Sage grouse collectively are not an ecosystem. But they depend upon sage-brush steppe-type ecosystems, including native bunch grasses, such as we find in parts of Utah and a lot of Wyoming. This type of ecosystem includes a lot more than just sage grouse and sage brush – it includes as well pygmy rabbits and various native grasses, a huge variety of insects and birds and reptiles and mammals, and even fishes. Thus, to conserve the sage grouse is to conserve this greater community of organisms and the watershed that sustains them.
Why are some people – notably lots of Utah politicians (remember the $2 million of your dollars our legislature gave to Ryan Benson to work against sage grouse listing!) – against listing the sage grouse as a threatened species? It’s not because they just don’t like the bird or are by nature malicious.

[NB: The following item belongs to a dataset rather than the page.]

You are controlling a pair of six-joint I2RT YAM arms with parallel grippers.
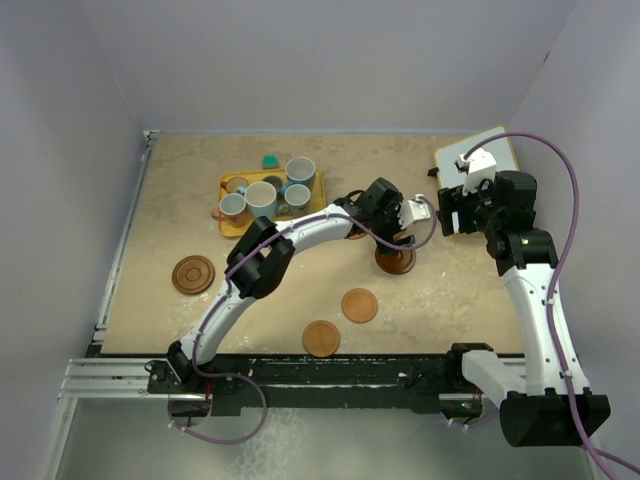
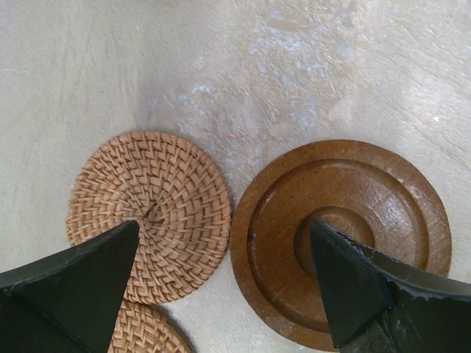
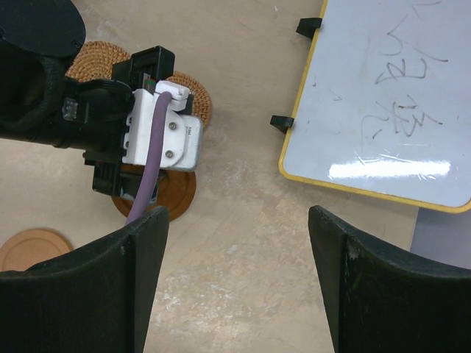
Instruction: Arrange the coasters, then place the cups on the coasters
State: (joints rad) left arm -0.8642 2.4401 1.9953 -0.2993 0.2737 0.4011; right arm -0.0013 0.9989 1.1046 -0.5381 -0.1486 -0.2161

It’s because they don’t want anything to stand in the way of kinds of kinds of exploitation that would tend to destroy these natural values. This includes oil/gas/coal development, livestock grazing, mining, cutting forests, building dams and motorized recreation. Of course there is nothing inherently wrong with any of these activities, but sometimes they come with heavy costs in terms of habitat/species loss, soil erosion, viewscape degradation, watershed degradation, etc.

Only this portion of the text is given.